Thanks Kate! I really appreciate your link up. Feel beautiful today because you are!!
Yesterday I read in a bog about women who have given up. Today you provide the coup de grace. When I look in the mirror I see a woman deformed by cancer, mutilated and living a slow agony of sorts. I read your article. I got up and curled my hair, and changed out of the raggy clothes I had one into warm but presentable. I have “at home” and “town” clothes or I will ruin my “town” clothes with bleaches or stains.
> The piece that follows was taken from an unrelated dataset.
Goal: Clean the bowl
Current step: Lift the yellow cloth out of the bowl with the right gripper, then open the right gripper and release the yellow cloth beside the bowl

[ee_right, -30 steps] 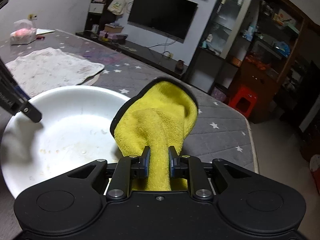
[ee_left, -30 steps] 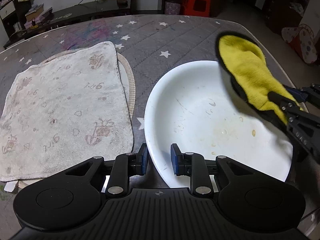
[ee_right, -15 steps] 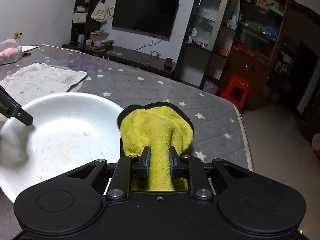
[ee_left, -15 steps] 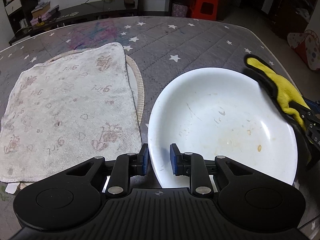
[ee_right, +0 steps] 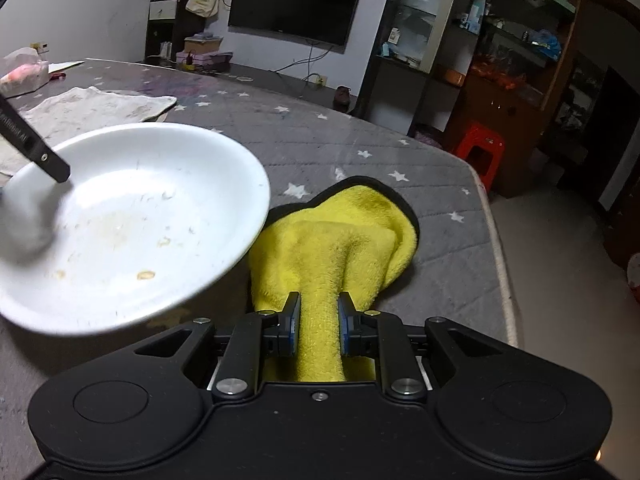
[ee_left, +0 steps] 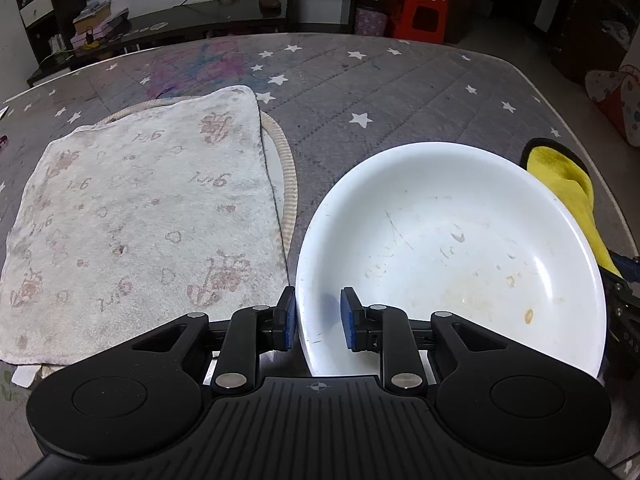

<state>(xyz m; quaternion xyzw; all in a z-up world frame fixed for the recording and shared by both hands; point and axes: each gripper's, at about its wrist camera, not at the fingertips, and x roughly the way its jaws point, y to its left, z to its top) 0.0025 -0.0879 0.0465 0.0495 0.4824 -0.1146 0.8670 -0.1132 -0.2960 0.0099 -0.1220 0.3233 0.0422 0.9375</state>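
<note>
A white bowl (ee_left: 448, 248) is held tilted above the star-print table (ee_left: 400, 80), near its right edge, its rim pinched between the pads of the left gripper (ee_left: 318, 316), which is closed on it. The right gripper (ee_right: 318, 330) is clamped on a yellow cloth (ee_right: 340, 248), which hangs just outside and below the bowl's right rim, over the table and not touching the soiled inside. Dried smears and a few crumbs (ee_left: 529, 315) mark the bowl's floor. A stained towel (ee_left: 136, 216) lies spread toward the table's left side, over a round mat (ee_left: 286, 168). The risk from here looks plain: the bowl hangs from a narrow grip on a smooth rim, so a firm push with the cloth could twist it out of the pads or drop it on the table; wiping toward the right edge could also sweep crumbs to the floor
</note>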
But I realized I don’t have to be sloppy on a daily basis…unless I know I’m bleaching cabinets. So I won’t claim the hair will be curled every day, but I will take your permission to try and change the way I see myself.
Oh girlfriend! You so ROCK! I love this. Thank you for sharing. I, for one, find you amazingly beautiful. Your smile is mega-watt. Flash it baby! Flash it!
Yeah, girl! This is awesome. YOU rock!
No YOU!!!!! Thanks for stopping by today!!!
Oh, friend!!
Thank you for this reminder! You rock and YOU are beautiful beyond words!!
Thanks for stopping by my friend. You also ROCK – a lot!!!! Happy Studying!!
I love this! we do need to give ourselves permission to be beautiful and start seeing ourselves like the father sees us! Thanks for sharing.
Isn’t that the truth? Thank you so much for stopping by! Welcome to Funki Planet.